Latitude: 57.2095 / 57°12'34"N

Longitude: -2.3877 / 2°23'15"W

OS Eastings: 376678

OS Northings: 813256

OS Grid: NJ766132

Mapcode National: GBR X7.RKX9

Mapcode Global: WH8P8.917Z

Entry Name: South Leylodge Steading, stone circle 110m W of

Scheduled Date: 4 March 2009

Source: Historic Environment Scotland

Source ID: SM12350

Schedule Class: Cultural

Category: Prehistoric ritual and funerary: stone circle or ring

Location: Kintore

County: Aberdeenshire

Electoral Ward: East Garioch

Traditional County: Aberdeenshire

Description

The monument comprises the remains of a recumbent stone circle dating to the late neolithic or early Bronze Age. A large, recumbent granite boulder set between two flanking monoliths are the upstanding and visible remains of the SW arc of a stone circle, the rest of which is likely to survive beneath the present ground surface. The monument lies in a cultivated field on flat, low-lying ground at 110m above sea level, south-west of Kintore and the River Don (approximately 4km to the northeast).

Archaeologists estimate the stone circle to have been approximately 18m in diameter: researchers previously found what may be other stones belonging to the projected N arc of the circle. The recumbent is approximately 1.4m long and this, as would be expected, is shorter than the heights of the two flanking granite monoliths (1.7m and 1.5m).

The area to be scheduled is circular on plan, to include the remains described and an area around within which evidence relating to their construction and use survive, as shown in red on the accompanying map.

Source: Historic Environment Scotland

Statement of Scheduling

Cultural Significance

The monument's cultural significance can be expressed as follows:

Intrinsic characteristics

This type of monument can include structural features such as a platform, cairn and burials within and around the circle. At South Leylodge there is nothing to indicate disturbance below the current ploughing horizon, so there is the potential for the survival of good evidence for the form, function, development and use of this religious site over time, as well as ecofactual evidence that will aid the reconstruction of what the environment looked like when the monument was built. The essential character of this monument still survives in the well-preserved recumbent stone and its flankers, which may relate to the closing episode for the site.
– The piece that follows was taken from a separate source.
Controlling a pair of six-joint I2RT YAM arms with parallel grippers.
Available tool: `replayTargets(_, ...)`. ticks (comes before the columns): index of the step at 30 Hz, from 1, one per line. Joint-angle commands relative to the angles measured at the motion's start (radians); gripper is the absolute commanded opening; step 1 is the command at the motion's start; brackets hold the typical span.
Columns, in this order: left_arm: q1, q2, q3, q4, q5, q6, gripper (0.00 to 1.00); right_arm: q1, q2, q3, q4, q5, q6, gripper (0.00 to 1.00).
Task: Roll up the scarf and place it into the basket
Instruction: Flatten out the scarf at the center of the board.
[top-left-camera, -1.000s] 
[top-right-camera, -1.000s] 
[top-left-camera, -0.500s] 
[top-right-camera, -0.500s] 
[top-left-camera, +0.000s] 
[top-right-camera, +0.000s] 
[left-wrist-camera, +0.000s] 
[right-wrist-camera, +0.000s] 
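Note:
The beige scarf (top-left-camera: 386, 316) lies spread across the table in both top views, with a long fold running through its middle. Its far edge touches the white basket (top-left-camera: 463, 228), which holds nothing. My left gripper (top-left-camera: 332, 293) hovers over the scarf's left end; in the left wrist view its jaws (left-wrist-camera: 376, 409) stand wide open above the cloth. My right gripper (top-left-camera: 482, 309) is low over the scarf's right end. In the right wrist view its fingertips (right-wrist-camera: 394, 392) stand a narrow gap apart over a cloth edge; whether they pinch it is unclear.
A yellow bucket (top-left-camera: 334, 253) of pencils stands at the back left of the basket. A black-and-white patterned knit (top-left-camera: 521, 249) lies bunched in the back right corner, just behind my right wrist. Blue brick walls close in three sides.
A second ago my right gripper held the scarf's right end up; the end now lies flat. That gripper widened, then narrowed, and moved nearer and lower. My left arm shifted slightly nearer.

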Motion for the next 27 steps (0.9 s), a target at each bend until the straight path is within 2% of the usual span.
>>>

Contextual characteristics.

This is one of a relatively rare, geographically confined and carefully positioned group of prehistoric religious monuments. Recumbent stone circles are a distinctive form of monument unique to NE Scotland: less than 100 are known and 36 of these are in Strathdon. We know that early prehistoric farmers increasingly exploited the strath and the number of these recumbent stone circles signals the spread of religious events along the strath from around the middle of the third millennium BC onwards.
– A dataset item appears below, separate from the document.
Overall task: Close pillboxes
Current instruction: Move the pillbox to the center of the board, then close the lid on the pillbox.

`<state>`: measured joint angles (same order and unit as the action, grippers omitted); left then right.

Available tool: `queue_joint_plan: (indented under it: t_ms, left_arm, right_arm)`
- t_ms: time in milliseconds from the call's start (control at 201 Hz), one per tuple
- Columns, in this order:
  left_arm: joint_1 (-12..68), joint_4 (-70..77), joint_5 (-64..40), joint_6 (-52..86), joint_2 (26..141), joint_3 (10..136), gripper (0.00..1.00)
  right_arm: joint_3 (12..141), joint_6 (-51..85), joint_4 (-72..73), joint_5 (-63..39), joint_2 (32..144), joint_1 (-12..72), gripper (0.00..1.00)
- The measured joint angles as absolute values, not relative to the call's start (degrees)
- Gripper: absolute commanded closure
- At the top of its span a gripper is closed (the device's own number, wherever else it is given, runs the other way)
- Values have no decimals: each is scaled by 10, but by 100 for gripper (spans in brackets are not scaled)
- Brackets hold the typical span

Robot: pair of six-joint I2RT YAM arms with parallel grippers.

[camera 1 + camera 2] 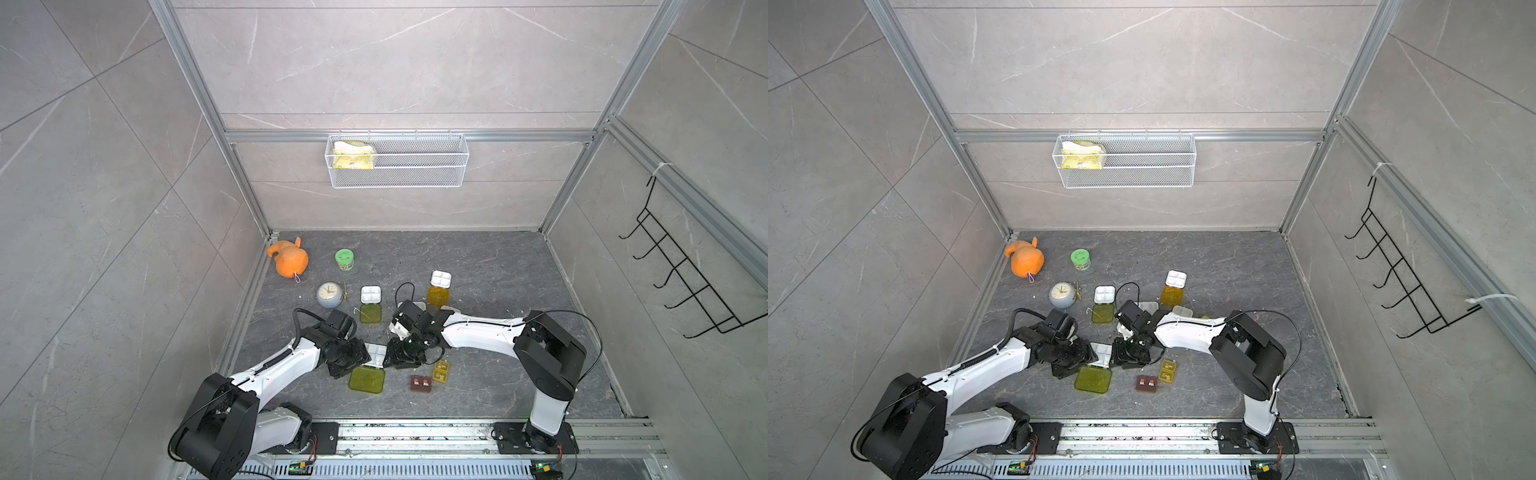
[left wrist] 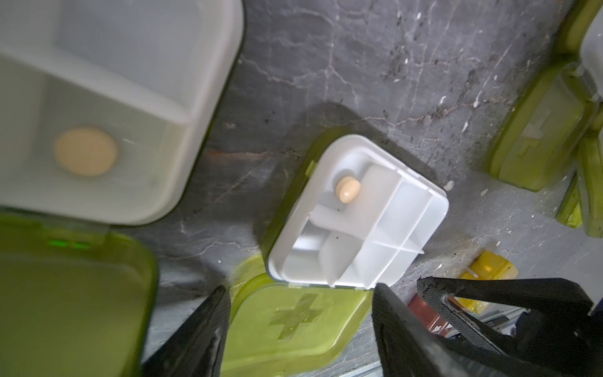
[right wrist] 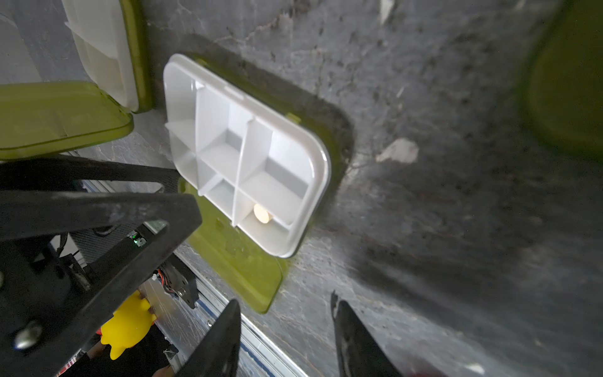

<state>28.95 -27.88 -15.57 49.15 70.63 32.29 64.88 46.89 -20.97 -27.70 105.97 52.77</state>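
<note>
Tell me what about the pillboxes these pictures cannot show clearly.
- Top views: centre pillbox tray partly hidden by left gripper and right gripper.
- Left wrist view: nearest pillbox blurred, cut off by the frame edge.
- Top views: amber pillbox and brown pillbox too small to judge their lids.

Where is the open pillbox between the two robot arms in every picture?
Top view: open pillbox low down, near the middle.
Top view: same pillbox, same spot, slightly further left.
Left wrist: pillbox dead centre, just past the left end effector.
Right wrist: pillbox near centre, past the right end effector.
Shared landmark: its yellow-green lid lying open beside it.
</note>
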Motion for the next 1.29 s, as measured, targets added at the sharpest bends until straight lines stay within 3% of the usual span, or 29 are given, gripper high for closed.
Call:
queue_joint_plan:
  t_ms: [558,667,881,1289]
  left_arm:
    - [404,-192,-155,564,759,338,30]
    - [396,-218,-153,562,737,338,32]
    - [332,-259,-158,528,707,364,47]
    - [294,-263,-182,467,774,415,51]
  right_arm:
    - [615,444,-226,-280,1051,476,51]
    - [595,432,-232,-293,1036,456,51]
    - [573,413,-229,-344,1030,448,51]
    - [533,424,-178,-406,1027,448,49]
While the distribution of these monuments is confined to NE Scotland, they share several physical characteristics with other forms of stone circles and related cairns (such as the tight group of Clava cairns to the west and the wider distribution of stone circles across the remainder of Scotland). Although the origin of this monument type is unclear, some researchers suggest that it is strongly linked to ring cairns and Clava cairns as an expression of local ritual tradition of monuments that may share similar structural elements: an outer stone circle (size-graded stones being deliberately positioned to accentuate a particular arc), a cairn, a platform, radial divisions or spreads and the artefactual remains of various activities. What makes the recumbent forms unique is their use of a horizontally-lain stone within the S arc of the circle. Researchers think this feature is connected to specific lunar or solar alignments and events, the framing of specific views to and from the monument, or the marking of an end (or closure) of a particular episode of use for the monument. The significance of individual examples such as South Leylodge increases because while the monuments draw on common ideas there is variability in dating, design and sequence.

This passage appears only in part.